### Task requirements:
Nothing but the lines below between the line holding "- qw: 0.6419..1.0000" and the line holding "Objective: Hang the", inclusive, should appear in the answer, each set down exactly.
- - - - -
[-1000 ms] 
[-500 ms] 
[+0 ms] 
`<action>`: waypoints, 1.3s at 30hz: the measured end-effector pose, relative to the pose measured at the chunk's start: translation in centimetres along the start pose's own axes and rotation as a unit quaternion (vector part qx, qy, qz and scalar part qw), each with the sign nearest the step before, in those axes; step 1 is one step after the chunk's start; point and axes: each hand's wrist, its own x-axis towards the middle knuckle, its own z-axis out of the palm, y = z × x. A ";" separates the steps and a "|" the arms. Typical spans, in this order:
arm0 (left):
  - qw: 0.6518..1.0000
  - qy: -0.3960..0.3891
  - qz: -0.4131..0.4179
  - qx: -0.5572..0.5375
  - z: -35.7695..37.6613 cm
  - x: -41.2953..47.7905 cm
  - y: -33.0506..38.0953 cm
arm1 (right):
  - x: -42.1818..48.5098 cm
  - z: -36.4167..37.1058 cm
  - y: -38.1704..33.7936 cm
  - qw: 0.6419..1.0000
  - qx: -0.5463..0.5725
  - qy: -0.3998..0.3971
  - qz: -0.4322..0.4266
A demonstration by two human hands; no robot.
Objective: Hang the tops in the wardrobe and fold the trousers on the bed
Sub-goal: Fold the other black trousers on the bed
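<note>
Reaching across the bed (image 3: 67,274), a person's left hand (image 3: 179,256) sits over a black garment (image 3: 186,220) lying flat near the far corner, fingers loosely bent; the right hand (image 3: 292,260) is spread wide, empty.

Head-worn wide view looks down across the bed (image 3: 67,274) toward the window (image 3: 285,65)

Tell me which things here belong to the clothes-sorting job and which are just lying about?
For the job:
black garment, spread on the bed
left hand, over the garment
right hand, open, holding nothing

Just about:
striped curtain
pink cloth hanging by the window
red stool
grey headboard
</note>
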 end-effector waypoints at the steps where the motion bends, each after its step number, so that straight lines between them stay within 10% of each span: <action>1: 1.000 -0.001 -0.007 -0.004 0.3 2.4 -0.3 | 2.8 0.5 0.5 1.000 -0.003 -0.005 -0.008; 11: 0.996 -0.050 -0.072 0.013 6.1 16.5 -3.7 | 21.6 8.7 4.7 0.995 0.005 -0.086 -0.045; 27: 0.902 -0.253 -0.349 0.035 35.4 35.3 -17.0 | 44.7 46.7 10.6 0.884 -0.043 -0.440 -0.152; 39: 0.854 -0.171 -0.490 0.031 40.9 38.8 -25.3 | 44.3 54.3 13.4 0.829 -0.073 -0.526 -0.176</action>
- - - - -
### Written answer:
  - qw: 0.6419..1.0000
  - qx: -0.5463..0.5725
  - qy: -0.3998..0.3971
  - qz: -0.4322..0.4266
A demonstration by two human hands; no robot.
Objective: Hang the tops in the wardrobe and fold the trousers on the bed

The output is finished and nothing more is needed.